**Your objective:**
Reproduce precisely the lines of the listing below, starting with the line that contains "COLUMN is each" and stopping after the line that contains "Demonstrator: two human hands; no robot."; include nothing else.

**Data extract:**
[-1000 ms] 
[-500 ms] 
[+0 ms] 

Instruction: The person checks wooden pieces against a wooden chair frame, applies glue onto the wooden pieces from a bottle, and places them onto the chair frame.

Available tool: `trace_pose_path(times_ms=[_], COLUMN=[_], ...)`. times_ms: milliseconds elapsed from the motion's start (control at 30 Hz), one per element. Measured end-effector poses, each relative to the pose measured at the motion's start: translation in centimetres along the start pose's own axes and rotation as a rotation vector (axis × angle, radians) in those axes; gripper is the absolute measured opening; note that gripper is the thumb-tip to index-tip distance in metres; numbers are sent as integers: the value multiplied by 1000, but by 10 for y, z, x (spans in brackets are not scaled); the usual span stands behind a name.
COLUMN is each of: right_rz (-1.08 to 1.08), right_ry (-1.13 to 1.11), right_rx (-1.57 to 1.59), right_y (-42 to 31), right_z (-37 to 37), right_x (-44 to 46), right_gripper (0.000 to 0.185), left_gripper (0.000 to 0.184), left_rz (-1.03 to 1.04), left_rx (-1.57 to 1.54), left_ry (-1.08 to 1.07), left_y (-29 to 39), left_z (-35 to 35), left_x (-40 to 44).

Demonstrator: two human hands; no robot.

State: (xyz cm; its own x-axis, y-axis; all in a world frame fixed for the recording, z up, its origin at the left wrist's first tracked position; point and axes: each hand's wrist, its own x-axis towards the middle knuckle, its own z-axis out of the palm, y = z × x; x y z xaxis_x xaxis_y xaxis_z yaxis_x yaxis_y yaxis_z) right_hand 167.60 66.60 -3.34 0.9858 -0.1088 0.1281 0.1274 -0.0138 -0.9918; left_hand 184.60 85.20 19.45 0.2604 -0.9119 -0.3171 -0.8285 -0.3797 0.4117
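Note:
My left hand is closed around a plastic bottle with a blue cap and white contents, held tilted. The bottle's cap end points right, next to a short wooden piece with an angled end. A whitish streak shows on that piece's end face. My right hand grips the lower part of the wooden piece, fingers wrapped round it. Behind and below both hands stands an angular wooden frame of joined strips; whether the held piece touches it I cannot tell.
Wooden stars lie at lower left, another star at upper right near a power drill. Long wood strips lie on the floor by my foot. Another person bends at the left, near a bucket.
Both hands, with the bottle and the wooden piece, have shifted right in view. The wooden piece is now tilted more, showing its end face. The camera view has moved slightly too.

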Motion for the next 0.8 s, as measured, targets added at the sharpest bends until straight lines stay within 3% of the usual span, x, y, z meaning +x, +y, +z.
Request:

**Solution to this problem:**
COLUMN is each of: right_rz (-1.08 to 1.08), right_ry (-1.13 to 1.11), right_rx (-1.57 to 1.59), right_y (-42 to 31), right_z (-37 to 37), right_x (-44 to 46), right_gripper (0.000 to 0.185), left_gripper (0.000 to 0.184), left_rz (-1.03 to 1.04), left_rx (-1.57 to 1.54), left_ry (-1.08 to 1.07), left_y (-29 to 39), left_z (-35 to 35), left_x (-40 to 44).

Demonstrator: two human hands; no robot.

The exercise has been finished.